## Task to complete
Going down the data below, set down exactly the line with "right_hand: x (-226" and each line after it through the line with "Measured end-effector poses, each"; no other lines.

## Given material
########

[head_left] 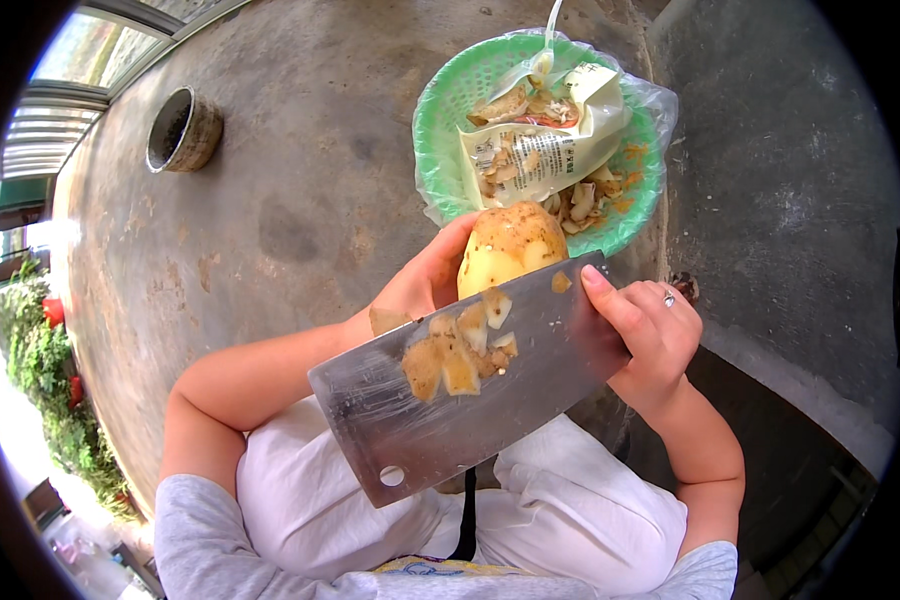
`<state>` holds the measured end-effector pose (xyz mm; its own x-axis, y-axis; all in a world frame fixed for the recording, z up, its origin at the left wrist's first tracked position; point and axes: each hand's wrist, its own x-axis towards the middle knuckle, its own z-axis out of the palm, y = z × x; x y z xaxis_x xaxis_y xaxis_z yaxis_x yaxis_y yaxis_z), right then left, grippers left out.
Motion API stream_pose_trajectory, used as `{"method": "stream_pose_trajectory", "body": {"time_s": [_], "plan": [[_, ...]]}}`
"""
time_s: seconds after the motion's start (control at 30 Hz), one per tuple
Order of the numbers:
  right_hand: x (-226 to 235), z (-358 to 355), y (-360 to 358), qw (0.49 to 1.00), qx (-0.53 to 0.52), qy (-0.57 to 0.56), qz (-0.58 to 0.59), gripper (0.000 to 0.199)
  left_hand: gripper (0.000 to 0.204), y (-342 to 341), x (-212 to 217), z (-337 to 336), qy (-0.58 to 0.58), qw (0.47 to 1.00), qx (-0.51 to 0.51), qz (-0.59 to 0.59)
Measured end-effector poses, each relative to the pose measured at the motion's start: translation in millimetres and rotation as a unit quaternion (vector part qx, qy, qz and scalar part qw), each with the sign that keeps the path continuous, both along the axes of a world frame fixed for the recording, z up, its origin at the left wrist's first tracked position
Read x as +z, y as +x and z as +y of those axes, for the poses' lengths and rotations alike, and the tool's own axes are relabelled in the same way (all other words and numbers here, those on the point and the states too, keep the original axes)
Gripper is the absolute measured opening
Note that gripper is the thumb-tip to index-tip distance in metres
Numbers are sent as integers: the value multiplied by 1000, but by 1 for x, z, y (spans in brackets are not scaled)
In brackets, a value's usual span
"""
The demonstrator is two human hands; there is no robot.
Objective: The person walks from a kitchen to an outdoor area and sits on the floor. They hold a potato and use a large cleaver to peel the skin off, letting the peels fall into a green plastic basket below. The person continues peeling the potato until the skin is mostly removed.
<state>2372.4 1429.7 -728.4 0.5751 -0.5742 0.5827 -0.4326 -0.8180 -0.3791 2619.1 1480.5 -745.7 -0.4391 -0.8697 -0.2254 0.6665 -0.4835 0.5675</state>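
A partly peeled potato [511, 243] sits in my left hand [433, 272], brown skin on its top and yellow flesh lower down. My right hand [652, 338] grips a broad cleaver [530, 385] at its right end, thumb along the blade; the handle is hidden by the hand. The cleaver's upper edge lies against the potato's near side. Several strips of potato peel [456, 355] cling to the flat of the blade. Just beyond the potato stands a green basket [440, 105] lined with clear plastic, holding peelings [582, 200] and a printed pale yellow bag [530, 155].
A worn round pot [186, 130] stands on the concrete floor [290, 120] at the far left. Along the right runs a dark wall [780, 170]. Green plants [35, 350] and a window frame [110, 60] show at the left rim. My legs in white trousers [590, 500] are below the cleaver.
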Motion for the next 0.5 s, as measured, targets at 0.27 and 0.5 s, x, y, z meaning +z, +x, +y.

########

## Output for this exercise
  right_hand: x (-226 to 235), z (-358 to 355), y (-360 to 358), qw (0.49 to 1.00), qx (-0.53 to 0.52), qy (-0.57 to 0.56), qz (-0.58 to 0.59), gripper (0.000 to 0.199)
  left_hand: gripper (0.000 to 0.204), y (-342 to 341), x (-212 to 217), z (-337 to 336), qy (-0.58 to 0.58), qw (0.47 to 1.00), qx (-0.51 to 0.51), qz (-0.59 to 0.59)
Measured end-effector poses, each relative to the pose measured at the motion's start: translation in millimetres and rotation as a unit quaternion (vector part qx, qy, qz and scalar part qw), each with the sign that keeps the path continuous, both along the axes of a world frame fixed for the recording, z up, its origin at the left wrist's first tracked position

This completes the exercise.